The distortion of images of faint high-redshift background galaxies can be used to probe the intervening mass distribution. This weak gravitational lensing effect can be used to detect dark matter in clusters of galaxies, allowing one to effectively "image" and "weigh" these dark objects. Weak lensing observations from the Deep Lens Survey (DLS) are used to construct the first \emph{mass-selected} sample of galaxy clusters. We introduce a new robust weak lensing statistic that is sensitive to the velocity dispersion of a galaxy cluster, circumventing the inherent ambiguity in defining the cluster mass. This statistic is applied to the DLS data and to weak lensing maps calculated from numerical simulations of the CDM model with different cosmological parameters.

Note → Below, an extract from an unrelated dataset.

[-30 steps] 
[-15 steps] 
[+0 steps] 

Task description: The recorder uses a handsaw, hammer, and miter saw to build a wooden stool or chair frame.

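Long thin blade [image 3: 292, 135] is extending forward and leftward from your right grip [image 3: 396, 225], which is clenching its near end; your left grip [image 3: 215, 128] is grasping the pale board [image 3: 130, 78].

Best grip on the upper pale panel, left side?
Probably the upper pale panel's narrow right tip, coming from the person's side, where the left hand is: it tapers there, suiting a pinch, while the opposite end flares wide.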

We find that the number of clusters detected and their redshift distribution are very sensitive to the density of matter, \Omegam and the equation of state of the dark energy, w. The degeneracy curve in the \Omegam-w plane is nearly orthogonal to that expected from CMB measurements, so that a combination of CMB data with weak lensing by galaxy clusters will break the degeneracy in these parameters. The planned Large-aperture Synoptic Survey Telescope (LSST) is an 8m class telescope that will repeatedly survey large portions of the sky to unprecedented depth. LSST will observe 1000 sq.deg in multiple colors, yielding 100 million source galaxies out to z=3, and giving rise to a mass-selected sample of over 5000 clusters with known redshifts. We predict that the same analysis applied to the LSST cluster sample will determine w to within a percent, sharply constraining the physical nature of the dark energy.